§ Work to complete:
Copy, word for word, the lines of the entries below between the one with "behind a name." and the one with "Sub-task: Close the", inclusive, and leave out everything else.

§ Listed entries:

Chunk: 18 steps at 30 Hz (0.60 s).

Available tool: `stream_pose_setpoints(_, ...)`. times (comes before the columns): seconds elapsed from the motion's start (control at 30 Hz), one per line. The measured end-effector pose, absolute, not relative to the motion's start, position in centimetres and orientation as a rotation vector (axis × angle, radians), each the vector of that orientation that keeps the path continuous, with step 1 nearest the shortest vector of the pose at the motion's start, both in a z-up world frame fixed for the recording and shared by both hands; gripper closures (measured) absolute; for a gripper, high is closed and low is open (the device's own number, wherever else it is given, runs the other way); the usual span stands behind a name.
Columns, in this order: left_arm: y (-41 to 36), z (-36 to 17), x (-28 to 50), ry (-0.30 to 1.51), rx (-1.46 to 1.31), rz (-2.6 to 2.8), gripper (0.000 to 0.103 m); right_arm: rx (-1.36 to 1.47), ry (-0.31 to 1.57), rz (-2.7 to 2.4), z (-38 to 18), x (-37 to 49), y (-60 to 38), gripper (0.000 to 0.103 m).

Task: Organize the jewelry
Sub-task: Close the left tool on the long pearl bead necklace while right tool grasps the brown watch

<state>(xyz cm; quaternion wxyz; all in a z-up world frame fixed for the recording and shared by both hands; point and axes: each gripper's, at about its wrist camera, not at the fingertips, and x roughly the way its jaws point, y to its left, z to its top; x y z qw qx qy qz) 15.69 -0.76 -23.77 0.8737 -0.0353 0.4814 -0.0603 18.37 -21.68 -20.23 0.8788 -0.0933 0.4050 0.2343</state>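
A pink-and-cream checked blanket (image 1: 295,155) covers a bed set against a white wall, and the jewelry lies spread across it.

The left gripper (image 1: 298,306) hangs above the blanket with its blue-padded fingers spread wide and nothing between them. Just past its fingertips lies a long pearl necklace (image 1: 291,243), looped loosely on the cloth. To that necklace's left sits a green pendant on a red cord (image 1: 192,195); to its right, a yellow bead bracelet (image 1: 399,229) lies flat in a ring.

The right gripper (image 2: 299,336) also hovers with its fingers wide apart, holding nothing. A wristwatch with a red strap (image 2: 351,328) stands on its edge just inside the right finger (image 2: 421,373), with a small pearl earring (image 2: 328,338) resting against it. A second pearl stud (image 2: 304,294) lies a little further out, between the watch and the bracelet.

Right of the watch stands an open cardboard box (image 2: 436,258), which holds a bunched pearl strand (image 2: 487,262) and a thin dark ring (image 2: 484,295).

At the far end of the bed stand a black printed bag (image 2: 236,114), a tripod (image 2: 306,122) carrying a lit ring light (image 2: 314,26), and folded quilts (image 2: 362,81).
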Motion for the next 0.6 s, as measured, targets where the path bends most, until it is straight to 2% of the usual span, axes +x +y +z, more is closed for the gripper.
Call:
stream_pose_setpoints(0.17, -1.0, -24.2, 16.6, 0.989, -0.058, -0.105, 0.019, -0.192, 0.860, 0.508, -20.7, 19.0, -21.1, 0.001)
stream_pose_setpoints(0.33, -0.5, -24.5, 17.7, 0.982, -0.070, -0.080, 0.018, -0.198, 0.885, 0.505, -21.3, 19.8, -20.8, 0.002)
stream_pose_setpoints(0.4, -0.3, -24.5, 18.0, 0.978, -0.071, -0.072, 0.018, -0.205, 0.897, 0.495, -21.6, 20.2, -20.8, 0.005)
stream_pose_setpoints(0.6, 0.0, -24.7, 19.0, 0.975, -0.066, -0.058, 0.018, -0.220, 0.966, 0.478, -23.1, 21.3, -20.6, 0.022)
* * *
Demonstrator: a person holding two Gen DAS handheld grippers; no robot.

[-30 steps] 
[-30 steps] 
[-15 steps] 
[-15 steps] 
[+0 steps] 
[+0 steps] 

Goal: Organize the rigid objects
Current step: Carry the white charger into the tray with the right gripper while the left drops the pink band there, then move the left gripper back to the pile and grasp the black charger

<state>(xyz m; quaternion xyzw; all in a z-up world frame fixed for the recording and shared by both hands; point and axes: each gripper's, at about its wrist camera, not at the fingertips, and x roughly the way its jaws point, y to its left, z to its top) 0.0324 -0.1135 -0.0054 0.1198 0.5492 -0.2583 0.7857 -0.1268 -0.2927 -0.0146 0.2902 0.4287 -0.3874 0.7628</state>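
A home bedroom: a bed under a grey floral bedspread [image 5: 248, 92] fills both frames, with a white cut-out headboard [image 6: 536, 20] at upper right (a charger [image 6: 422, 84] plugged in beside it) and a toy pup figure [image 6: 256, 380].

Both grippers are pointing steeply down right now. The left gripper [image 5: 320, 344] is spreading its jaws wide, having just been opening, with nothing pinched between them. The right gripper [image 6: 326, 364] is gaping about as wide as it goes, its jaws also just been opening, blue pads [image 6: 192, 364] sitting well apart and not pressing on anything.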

§ Response box:
Available tool: `stream_pose_setpoints(_, ...)`. times (comes before the columns): seconds elapsed from the motion's start (control at 30 Hz), one per line. The measured end-effector pose, absolute, not relative to the motion's start, position in centimetres and orientation as a rotation vector (axis × angle, radians), each the vector of that orientation that keeps the path continuous, with step 1 nearest the shortest vector of the pose at the motion's start, both in a z-up world frame fixed for the recording and shared by both hands; gripper closures (measured) absolute; for a gripper, high is closed and low is open (the device's own number, wherever else it is given, runs the other way); the usual span stands behind a name.
Columns, in this order: left_arm: y (-41 to 36), z (-36 to 17), x (-28 to 50), ry (-0.30 to 1.51), rx (-1.46 to 1.31), rz (-2.6 to 2.8), gripper (0.000 to 0.103 m); right_arm: rx (-1.36 to 1.47), ry (-0.31 to 1.57), rz (-2.7 to 2.4), z (-38 to 18), x (-37 to 49), y (-60 to 38), gripper (0.000 to 0.103 m).

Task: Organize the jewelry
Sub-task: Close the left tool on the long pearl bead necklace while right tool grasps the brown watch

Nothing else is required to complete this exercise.